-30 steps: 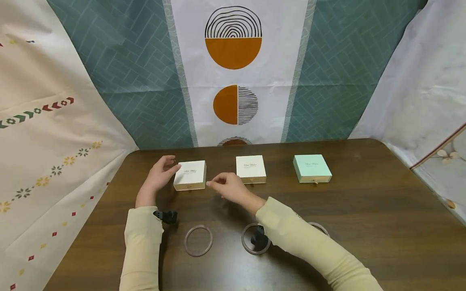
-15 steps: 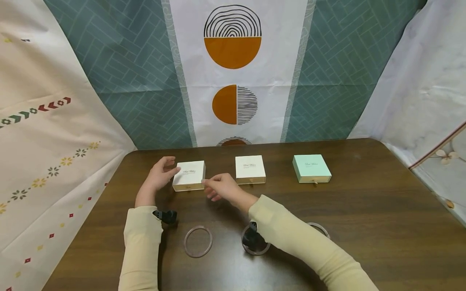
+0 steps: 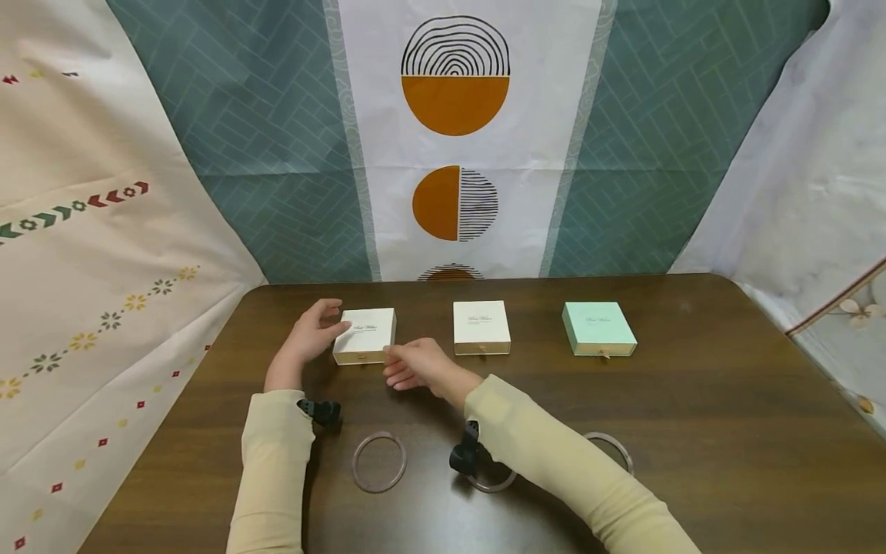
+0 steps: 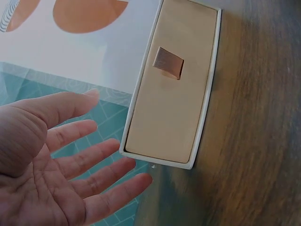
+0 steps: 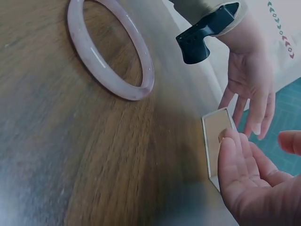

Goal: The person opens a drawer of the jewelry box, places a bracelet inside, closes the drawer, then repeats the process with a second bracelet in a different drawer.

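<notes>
A flat white box [image 3: 367, 331] with printed lettering lies at the left of the table. Its tan drawer front [image 4: 160, 113] faces me in the left wrist view, with a small copper-coloured pull tab [image 4: 169, 63] standing out. My left hand [image 3: 308, 338] is beside the box's left side, palm toward it, fingers extended and the thumb overlapping the lid's edge in the head view. My right hand [image 3: 424, 363] is at the box's right front corner, fingers together and thumb apart. In the right wrist view, its fingertips [image 5: 228, 146] overlap the drawer front close to the tab.
Another white box [image 3: 481, 322] and a mint-green box [image 3: 599, 327] stand farther right in the same row. Nearer me lie three bangles: a pinkish one [image 3: 377, 490] at left, one [image 3: 494, 488] partly behind the right wrist camera, and one [image 3: 618, 445] partly behind the right sleeve.
My right hand has moved slightly left and nearer me, to the box's front corner, with its fingers lowered. The left hand keeps its place beside the box. The head view has shifted slightly.
</notes>
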`<state>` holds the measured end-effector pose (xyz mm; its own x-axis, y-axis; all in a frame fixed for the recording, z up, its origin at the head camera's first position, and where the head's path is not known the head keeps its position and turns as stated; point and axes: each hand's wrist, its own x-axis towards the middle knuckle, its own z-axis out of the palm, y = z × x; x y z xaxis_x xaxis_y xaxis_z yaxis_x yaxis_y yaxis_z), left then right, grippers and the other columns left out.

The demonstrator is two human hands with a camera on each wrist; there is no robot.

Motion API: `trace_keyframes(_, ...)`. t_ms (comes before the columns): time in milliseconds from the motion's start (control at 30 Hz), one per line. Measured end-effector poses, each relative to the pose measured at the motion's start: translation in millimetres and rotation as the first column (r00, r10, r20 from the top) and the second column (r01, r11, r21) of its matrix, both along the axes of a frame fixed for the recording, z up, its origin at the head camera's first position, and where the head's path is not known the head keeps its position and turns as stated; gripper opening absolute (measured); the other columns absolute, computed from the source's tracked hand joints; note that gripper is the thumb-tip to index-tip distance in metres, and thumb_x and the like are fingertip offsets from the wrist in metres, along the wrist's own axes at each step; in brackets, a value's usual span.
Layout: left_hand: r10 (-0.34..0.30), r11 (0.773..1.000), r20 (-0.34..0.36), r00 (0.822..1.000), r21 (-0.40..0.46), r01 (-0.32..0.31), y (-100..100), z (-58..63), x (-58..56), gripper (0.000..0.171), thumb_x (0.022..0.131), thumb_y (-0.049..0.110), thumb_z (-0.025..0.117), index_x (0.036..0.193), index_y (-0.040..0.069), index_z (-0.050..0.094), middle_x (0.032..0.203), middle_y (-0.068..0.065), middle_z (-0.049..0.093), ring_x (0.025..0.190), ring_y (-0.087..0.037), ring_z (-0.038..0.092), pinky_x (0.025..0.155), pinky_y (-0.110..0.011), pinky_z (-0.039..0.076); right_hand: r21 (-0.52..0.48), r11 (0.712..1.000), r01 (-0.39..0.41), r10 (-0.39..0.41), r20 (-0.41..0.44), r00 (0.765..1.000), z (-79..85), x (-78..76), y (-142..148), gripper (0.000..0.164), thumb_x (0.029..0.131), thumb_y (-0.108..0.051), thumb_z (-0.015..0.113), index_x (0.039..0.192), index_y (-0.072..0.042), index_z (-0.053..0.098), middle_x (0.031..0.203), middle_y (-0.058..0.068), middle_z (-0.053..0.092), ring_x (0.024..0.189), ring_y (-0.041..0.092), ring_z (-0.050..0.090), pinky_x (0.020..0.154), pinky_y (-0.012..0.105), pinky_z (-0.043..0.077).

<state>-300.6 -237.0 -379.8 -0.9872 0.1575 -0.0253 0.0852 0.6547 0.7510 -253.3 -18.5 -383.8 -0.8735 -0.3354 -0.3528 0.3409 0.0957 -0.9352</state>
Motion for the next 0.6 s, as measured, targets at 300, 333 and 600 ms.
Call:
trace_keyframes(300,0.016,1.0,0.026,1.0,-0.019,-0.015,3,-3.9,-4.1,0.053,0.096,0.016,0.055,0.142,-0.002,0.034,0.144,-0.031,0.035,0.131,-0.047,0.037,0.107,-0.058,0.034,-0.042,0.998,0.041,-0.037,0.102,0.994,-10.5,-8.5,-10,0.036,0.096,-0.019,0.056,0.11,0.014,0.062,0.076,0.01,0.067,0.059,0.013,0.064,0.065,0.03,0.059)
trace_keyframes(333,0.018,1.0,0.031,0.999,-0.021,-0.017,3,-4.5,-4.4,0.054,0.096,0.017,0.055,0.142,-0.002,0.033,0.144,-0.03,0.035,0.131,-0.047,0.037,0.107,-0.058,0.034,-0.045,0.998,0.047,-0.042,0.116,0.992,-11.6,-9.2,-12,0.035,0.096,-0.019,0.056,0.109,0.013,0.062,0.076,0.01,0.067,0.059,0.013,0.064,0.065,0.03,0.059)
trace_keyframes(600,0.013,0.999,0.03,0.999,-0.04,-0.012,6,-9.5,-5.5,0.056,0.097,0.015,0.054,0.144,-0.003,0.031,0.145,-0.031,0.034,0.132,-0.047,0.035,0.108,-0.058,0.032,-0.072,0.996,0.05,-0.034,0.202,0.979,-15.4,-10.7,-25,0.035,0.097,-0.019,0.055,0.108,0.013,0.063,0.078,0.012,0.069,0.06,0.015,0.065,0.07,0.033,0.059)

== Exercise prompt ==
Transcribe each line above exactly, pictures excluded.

== Answer space ==
-30 steps: 
-15 steps: 
+0 steps: 
+0 steps: 
+0 steps: 

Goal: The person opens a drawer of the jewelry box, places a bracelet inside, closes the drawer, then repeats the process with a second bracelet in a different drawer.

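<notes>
A flat white box [image 3: 367, 331] with printed lettering lies at the left of the table. Its tan drawer front [image 4: 160, 113] faces me in the left wrist view, with a small copper-coloured pull tab [image 4: 169, 63] standing out. My left hand [image 3: 308, 338] is beside the box's left side, palm toward it, fingers extended and the thumb overlapping the lid's edge in the head view. My right hand [image 3: 424, 363] is at the box's right front corner, fingers together and thumb apart. In the right wrist view, its fingertips [image 5: 228, 146] overlap the drawer front close to the tab.
Another white box [image 3: 481, 322] and a mint-green box [image 3: 599, 327] stand farther right in the same row. Nearer me lie three bangles: a pinkish one [image 3: 377, 490] at left, one [image 3: 494, 488] partly behind the right wrist camera, and one [image 3: 618, 445] partly behind the right sleeve.
My right hand has moved slightly left and nearer me, to the box's front corner, with its fingers lowered. The left hand keeps its place beside the box. The head view has shifted slightly.
</notes>
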`<state>` holds the measured end-effector pose (xyz mm; its own x-axis, y-axis; all in a frame fixed for the recording, z up, its origin at the head camera's first position, and where the head's path is not known the head keeps its position and turns as stated; point and axes: each hand's wrist, its own x-axis towards the middle knuckle, its own z-axis out of the palm, y = z × x; x y z xaxis_x xaxis_y xaxis_z yaxis_x yaxis_y yaxis_z), left then right, grippers and the other columns left out.

The demonstrator is two human hands with a camera on each wrist; there is no robot.

Motion API: `trace_keyframes(_, ...)`. t_ms (comes before the columns): time in milliseconds from the motion's start (control at 30 Hz), one per line. Measured end-effector poses, each relative to the pose measured at the motion's start: translation in millimetres and rotation as the first column (r00, r10, r20 from the top) and the second column (r01, r11, r21) of its matrix, both along the axes of a frame fixed for the recording, z up, its origin at the head camera's first position, and where the head's path is not known the head keeps its position and turns as stated; gripper opening absolute (measured); the other columns absolute, computed from the source's tracked hand joints; note that gripper is the thumb-tip to index-tip distance in metres, and thumb_x and the like are fingertip offsets from the wrist in metres, along the wrist's own axes at each step; in brackets, a value's usual span.
Layout: left_hand: r10 (-0.34..0.30), r11 (0.773..1.000), r20 (-0.34..0.36), r00 (0.822..1.000), r21 (-0.40..0.46), r01 (-0.32..0.31), y (-100..100), z (-58..63), x (-58..56), gripper (0.000..0.171), thumb_x (0.022..0.131), thumb_y (-0.049..0.110), thumb_z (-0.025..0.117), index_x (0.036..0.193), index_y (-0.040..0.069), index_z (-0.050..0.094), middle_x (0.032..0.203), middle_y (-0.068..0.065), middle_z (-0.049..0.093), ring_x (0.025..0.190), ring_y (-0.087..0.037), ring_z (-0.038..0.092), pinky_x (0.025..0.155), pinky_y (-0.110..0.011), pinky_z (-0.039..0.076); right_hand: r21 (-0.52..0.48), r11 (0.712..1.000), r01 (-0.39..0.41), r10 (-0.39..0.41), r20 (-0.41..0.44), r00 (0.765..1.000), z (-79..85), x (-78..76), y (-142..148), gripper (0.000..0.164), thumb_x (0.029..0.131), thumb_y (-0.108..0.051), thumb_z (-0.015..0.113), index_x (0.039..0.192), index_y (-0.072..0.042), index_z (-0.053..0.098), middle_x (0.031..0.203), middle_y (-0.058..0.068), middle_z (-0.053..0.092), ring_x (0.024..0.189), ring_y (-0.041..0.092), ring_z (-0.050..0.090), pinky_x (0.020..0.154), pinky_y (-0.012..0.105), pinky_z (-0.043..0.077).

<state>-300.6 -237.0 -379.8 -0.9872 0.1575 -0.0253 0.0852 0.6547 0.7510 -253.3 -18.5 -383.8 -0.8735 -0.3354 -0.3528 0.3409 0.0957 -0.9352</state>
Motion for the next 0.6 s, as measured, targets at 300, 333 and 600 ms.
Call:
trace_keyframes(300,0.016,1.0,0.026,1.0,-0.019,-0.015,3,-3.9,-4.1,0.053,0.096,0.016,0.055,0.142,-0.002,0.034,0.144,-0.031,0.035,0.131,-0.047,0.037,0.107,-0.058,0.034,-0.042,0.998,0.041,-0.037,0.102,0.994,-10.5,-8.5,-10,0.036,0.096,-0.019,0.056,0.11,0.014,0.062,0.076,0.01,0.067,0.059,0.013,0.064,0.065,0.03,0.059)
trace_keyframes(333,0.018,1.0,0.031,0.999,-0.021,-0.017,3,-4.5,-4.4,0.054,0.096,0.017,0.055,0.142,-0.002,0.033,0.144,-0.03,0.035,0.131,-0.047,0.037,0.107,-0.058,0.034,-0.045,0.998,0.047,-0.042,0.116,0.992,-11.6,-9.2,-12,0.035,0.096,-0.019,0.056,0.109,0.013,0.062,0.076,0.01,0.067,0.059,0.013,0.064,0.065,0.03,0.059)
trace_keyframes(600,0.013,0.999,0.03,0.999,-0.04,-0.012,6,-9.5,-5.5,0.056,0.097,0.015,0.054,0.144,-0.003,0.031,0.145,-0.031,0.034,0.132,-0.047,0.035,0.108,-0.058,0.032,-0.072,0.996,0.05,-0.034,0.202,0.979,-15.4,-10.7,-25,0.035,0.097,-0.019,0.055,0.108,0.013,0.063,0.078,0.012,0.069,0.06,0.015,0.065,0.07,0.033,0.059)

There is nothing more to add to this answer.